I'm trying to do this using the high-level Class Socket of the JavaRuntime Library.
I wonder if this is possible since I'm not at ease figuring out the beneath layer used for this two-point communication or I don't know if the trouble is coming from my own system.
.
Here's what my code is doing:
1) setting the socket.
this.socket = new Socket( "www.example.com", 80 );
2) setting the appropriate streams used for this communication.
this.out = new PrintWriter( socket.getOutputStream(), true);
this.in = new BufferedReader( new InputStreamReader( socket.getInputStream() ) );
3) requesting the page (and this is where I'm not sure it's alright to do like this).
String query = "";
query += "GET / HTTP/1.1\r\n";
query += "Host: www.example.com\r\n";
...
query += "\r\n";
this.out.print(query);
4) reading the result (nothing in my case).

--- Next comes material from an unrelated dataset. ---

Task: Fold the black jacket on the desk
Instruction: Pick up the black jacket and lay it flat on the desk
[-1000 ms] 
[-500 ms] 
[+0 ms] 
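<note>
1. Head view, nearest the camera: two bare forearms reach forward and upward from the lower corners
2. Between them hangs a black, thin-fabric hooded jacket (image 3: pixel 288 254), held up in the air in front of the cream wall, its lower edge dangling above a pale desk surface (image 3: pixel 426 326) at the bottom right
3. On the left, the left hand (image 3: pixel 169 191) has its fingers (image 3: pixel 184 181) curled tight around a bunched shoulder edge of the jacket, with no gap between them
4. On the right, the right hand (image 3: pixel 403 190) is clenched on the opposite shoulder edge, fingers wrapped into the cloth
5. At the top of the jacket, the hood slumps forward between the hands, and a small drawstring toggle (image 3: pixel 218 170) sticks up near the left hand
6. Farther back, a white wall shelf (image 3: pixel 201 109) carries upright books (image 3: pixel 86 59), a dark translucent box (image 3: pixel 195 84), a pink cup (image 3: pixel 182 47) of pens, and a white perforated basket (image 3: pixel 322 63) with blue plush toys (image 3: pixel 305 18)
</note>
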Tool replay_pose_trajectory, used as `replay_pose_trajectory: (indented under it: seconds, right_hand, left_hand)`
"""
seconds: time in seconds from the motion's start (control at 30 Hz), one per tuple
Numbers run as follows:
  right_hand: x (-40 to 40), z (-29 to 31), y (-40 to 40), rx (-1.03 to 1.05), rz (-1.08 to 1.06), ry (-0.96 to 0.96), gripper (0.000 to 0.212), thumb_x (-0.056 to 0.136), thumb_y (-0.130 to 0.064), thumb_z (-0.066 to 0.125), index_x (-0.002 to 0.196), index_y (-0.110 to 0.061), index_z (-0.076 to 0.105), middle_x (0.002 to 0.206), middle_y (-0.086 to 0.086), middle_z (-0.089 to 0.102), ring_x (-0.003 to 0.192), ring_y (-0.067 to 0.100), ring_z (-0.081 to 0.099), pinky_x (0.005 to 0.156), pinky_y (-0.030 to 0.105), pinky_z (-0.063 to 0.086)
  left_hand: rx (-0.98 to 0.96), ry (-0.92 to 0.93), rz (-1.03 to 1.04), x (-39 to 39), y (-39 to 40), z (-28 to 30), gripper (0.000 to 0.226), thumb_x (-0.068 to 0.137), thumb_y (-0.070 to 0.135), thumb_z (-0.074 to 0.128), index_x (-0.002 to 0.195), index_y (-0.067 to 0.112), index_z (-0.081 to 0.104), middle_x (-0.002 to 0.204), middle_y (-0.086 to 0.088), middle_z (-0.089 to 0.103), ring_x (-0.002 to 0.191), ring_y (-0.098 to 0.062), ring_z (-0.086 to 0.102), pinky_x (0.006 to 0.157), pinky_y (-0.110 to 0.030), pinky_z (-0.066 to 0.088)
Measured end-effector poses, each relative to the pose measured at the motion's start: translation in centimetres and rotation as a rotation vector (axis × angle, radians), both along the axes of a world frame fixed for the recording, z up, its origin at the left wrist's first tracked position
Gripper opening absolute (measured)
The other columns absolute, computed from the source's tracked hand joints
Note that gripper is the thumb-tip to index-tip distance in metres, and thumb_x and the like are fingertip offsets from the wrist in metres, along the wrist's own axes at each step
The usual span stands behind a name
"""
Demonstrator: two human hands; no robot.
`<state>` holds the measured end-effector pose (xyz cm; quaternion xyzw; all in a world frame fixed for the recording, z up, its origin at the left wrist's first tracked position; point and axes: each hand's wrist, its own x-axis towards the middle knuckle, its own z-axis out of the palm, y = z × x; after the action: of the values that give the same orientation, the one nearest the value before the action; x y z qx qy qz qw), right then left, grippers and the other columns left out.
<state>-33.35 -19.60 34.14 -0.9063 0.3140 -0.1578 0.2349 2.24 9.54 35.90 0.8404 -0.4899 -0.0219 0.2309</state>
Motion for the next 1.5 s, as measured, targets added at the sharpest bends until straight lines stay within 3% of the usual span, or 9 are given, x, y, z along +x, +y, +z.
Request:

System.out.print( this.in.readLine() );
5) closing socket and streams.
回答1:
If you're on a *nix system, look into CURL, which allows you to retrieve information off the internet using the command line. More lightweight than a Java socket connection.
If you want to use Java, and are just retrieving information from a webpage, check out the Java URL library (java.net.URL). Some sample Java code:
URL ur = new URL("www.google.com");
URLConnection conn = ur.openConnection();
InputStream is = conn.getInputStream();
String foo = new Scanner(is).useDelimiter("\\A").next();
System.out.println(foo);
That'll grab the specified URL, grab the data (html in this case) and spit it out to the console. Might have to tweak the delimiter abit, but this will work with most network endpoints sending data.
回答2:
Your code looks pretty close. Your GET request is probably malformed in some way. Try this: open up a telnet client and connect to a web server. Paste in the GET request as you believe it should work. See if that returns anything. If it doesn't it means there is a problem with the GET request. The easiest thing to do that point would be write a program that listens on a socket (more or less the inverse of what you're doing) and point a web browser to localhost:[correct port] and see what the web browser sends you. Use that as your template for the GET request.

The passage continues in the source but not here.